A new campaign dubbed "Poisoned Tenant" targets employees of tech and cybersecurity companies by creating fake workspaces in OpenAI that impersonate well-known brands.

What Happened
Attackers create fake organizations within OpenAI using the names of large tech and cybersecurity firms. They send invitations to these workspaces via official OpenAI system addresses (noreply@tm.openai.com). To increase credibility, attackers link real Visa credit cards to their accounts to enable payment for premium service features.
Context
This attack represents an advanced phishing vector that exploits trust in legitimate SaaS platforms and their built-in notification mechanisms. Instead of direct credential theft, the goal is to create "poisoned" work environments where users might accidentally disclose intellectual property, such as software code or corporate strategies.

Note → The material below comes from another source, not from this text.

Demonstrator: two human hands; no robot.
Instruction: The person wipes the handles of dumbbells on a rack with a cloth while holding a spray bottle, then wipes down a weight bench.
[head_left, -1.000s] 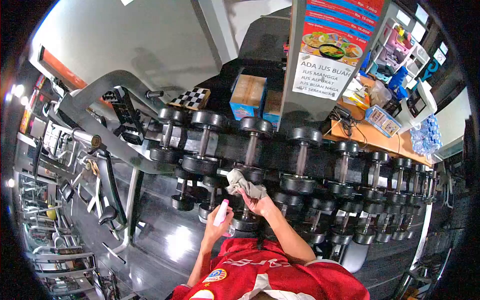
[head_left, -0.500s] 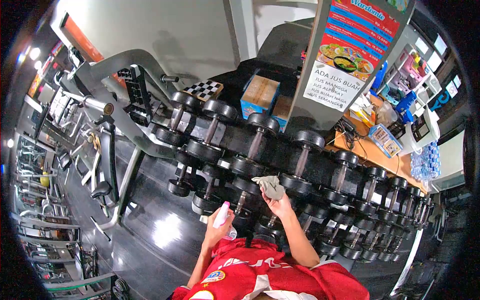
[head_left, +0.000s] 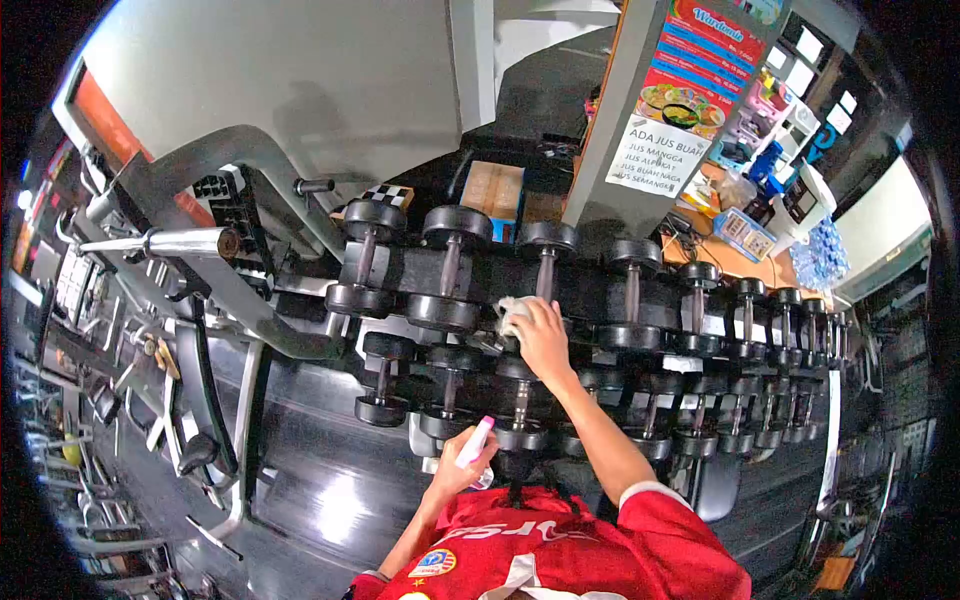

Why It Matters for the Industry
For the industry, this signifies an evolution of supply chain attacks through trusted cloud tools. The campaign highlights the need to revise security policies regarding the use of AI services and stimulates demand for new organizational verification UX patterns and tools to verify the integrity of AI ecosystems.
Why It Matters for Users
Users and employees of companies actively using LLMs must exercise extreme caution when receiving invitations to any SaaS services. Even if an email arrives from a platform's system address, it is necessary to verify whether the inviting organization's domain matches your company's official corporate domain.
What Is Not Yet Known / Limitations
Discussions are shifting from the general threat of phishing toward issues of access management and the necessity of implementing new verification mechanisms for organization owners.